The West Virginia Economic Development Authority approved a forgivable $62.5 million loan in 2023 for Mountaineer GigaSystem LLC, a Fidelis subsidiary.
Per a memorandum of agreement between Mountaineer GigaSystem and state economic development officials, the project is to include:
A hydrogen production facility that yields 640 metric tons of hydrogen per day
A 75-megawatt biomass power plant
Carbon capture equipment, which is unproven at commercial scale
A supporting carbon sequestration pipeline and wells
Representatives of coal-fired power producer Longview Power and Hope Gas pitched visions of gas-fired power growth to support data centers in presentations to House Energy and Public Works Committee members last week.
Longview Power president and CEO Steve Nelson told the committee a Longview holding company, Mountain State Clean Energy, is developing a gas-fired power plant in Monongalia County that would benefit from what a company presentation called “needless overregulation” through the state’s existing microgrid statute.
Jeffrey Nehr, a senior vice president at Hope Utilities, noted to the committee his company was behind a 21.5-megawatt gas power plant supporting a Pittsburgh International Airport microgrid.
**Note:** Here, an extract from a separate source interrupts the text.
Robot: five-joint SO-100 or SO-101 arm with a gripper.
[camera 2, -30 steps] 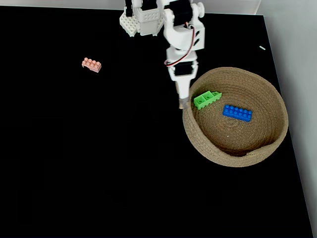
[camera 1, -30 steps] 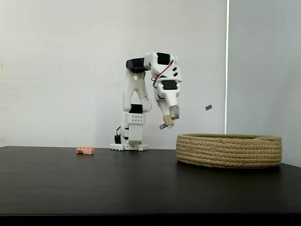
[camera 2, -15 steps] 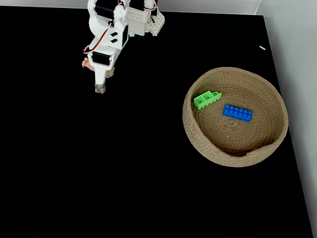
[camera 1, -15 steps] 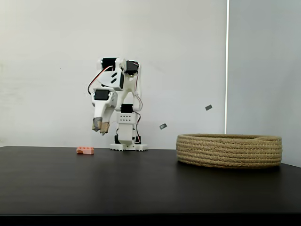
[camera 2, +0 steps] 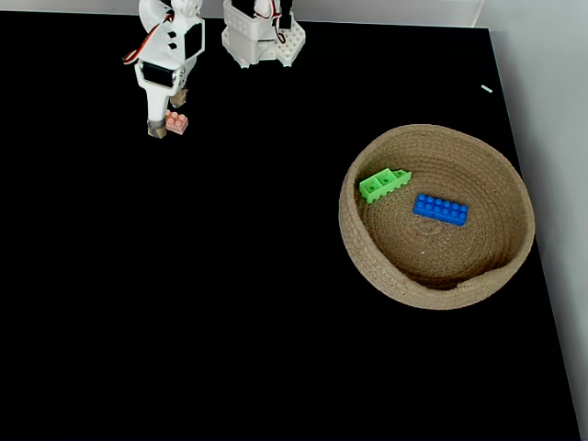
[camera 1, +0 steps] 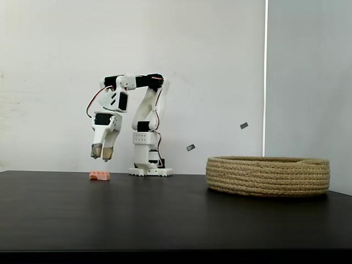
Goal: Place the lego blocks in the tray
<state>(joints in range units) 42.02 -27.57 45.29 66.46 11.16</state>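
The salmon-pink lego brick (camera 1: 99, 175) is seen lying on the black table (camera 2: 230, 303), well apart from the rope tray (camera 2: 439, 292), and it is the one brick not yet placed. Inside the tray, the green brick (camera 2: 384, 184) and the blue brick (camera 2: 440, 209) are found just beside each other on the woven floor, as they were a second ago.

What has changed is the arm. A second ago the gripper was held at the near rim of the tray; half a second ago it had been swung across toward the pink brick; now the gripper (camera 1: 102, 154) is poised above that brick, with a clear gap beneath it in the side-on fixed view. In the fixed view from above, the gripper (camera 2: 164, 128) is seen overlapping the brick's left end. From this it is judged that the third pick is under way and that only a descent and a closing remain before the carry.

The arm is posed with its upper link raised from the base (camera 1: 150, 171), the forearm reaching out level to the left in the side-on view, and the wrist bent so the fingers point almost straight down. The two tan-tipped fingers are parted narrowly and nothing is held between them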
FirstEnergy Corp. president and CEO Brian Tierney said, in an earnings conference call last week, the utility plans to retire 3,000 megawatts of coal-fired generation between 2035 and 2040. Tierney said company spending of $4 billion to $6 billion over 12 to 15 years could yield 3,000 to 4,000 megawatts of combined-cycle gas generation that replaces the coal-fired power.
Plans among company subsidiaries Mon Power and Potomac Edison are for new generation, not conversion of existing plants, FirstEnergy spokesperson Will Boye said Thursday.
Sean O’Leary, senior researcher at the Ohio River Valley Institute, a pro-renewable energy nonprofit, said FirstEnergy ratepayers will be headed for much more expensive electricity if the company pursues such an energy transition.
O’Leary cited significant spikes in construction costs for new gas-fired plants and expected increases in the price of natural gas, which the EIA has projected would grow 11% in 2026 from the first quarter of 2025.
Ratepayer protections advancing in other states
Legislation has been advancing in other states designed to protect ratepayers from data center costs.
In Georgia, legislationwould prohibit certain costs incurred by an electric utility through serving commercial data centers from inclusion in utility rates or charges unless they’re designed to recover those costs “at least substantially” from those data centers.
In Utah, legislationwould require large-load customers to bear “all just and reasonable incremental costs” for their electric service.
In California, legislation would require a data center to prepay an electrical corporation for necessary infrastructure upgrades in exchange for more expedited construction and mandate all electricity delivered to data centers will come from zero-carbon resources by 2030.
Such legislation would likely be a nonstarter in West Virginia’s coal-content Legislature, which has not taken up bills introduced by Delegate Evan Hansen, D-Monongalia, that would cap electric rates until July 1, 2026, and create a community solar program in which subscribers can buy interest in a solar facility and use credits against their electric utility costs.
‘Let’s burn more coal’
Phillips echoed many energy experts in his exasperation over Short’s presentation.
“You don’t run [coal-fired plants] even close to what they [could be] potentially running,” Phillips said. “So why keep them open?”
Short told the Energy, Industry and Mining Committee Appalachian Power keeps its coal-fired plants open because they provide required capacity to meet peak demand. He acknowledged ratepayers are on the hook for plant costs when they’re not running.
They’re on that hook often as other energy prices keep undercutting coal.
Phillips’ solution is to double down.
“Build another coal-fired power plant,” Phillips said. “Let’s burn more coal.”